The latest storm to pass through Central California dropped 1.28 inches of rain in my backyard gauge, giving us 4.26 inches for the month of March, and about a third of a normal year's precipitation in the space of just ten days or so. By the time this last storm arrived, the watershed was saturated, and so Dry Creek...was not dry. It reached a peak flow of about 3,000 cubic feet per second yesterday.

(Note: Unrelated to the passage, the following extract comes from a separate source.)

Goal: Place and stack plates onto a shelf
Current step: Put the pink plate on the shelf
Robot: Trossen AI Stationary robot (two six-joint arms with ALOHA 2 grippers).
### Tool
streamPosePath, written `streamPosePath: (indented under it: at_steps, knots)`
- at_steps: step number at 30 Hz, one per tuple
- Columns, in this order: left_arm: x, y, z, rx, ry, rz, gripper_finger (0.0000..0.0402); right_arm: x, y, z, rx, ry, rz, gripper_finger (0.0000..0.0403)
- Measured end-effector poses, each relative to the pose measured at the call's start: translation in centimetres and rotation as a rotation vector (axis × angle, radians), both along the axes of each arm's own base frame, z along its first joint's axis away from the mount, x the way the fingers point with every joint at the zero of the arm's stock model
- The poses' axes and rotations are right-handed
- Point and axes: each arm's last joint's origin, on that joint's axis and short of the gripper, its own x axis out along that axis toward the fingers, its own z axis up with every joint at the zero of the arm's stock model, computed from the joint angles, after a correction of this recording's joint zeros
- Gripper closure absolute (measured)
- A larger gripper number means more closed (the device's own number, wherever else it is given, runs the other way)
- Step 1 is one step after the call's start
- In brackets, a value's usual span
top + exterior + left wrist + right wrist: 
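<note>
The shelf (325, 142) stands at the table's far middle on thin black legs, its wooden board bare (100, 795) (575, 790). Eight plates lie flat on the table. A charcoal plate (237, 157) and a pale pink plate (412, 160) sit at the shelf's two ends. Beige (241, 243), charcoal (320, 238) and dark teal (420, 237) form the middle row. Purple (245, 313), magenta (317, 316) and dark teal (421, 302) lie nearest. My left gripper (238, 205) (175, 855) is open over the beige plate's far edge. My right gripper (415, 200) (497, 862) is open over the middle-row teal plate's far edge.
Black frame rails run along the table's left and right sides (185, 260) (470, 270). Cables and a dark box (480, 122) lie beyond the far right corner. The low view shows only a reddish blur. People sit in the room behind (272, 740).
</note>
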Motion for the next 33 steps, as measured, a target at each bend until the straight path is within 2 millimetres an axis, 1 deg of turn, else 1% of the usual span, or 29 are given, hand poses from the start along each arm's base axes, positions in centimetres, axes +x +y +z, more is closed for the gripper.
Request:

Unlike the Tuolumne River, there are no reservoirs like Don
Pedro Dam to catch the runoff from the storms, so Dry Creek rises and
falls quickly with the storms. The runoff shows two peaks, as there were a pair of storms over the weekend and Monday. The blue bars on the top show the amounts and timing of precipitation in the watershed, and the dotted line records the runoff. Notice the lag between the timing of the storms. This is the delay between the water falling from the sky, and the peak flow miles downstream. By analyzing the pattern and amounts of precipitation, predictions can be made as to the amount of runoff (the pink dotted line). If the storm is immense, graphs like this can be used to warn downstream residents to prepare for flooding, in terms of both the timing, and the discharge (water flow/height) of the river.
The rainy season is drawing to a close, although a few more storms will no doubt blow through. The drought is not over, but it is nice that all the precipitation arriving for the rest of the year is adding to the above-normal yearly rainfall total. If it could only be true of the snowpack too!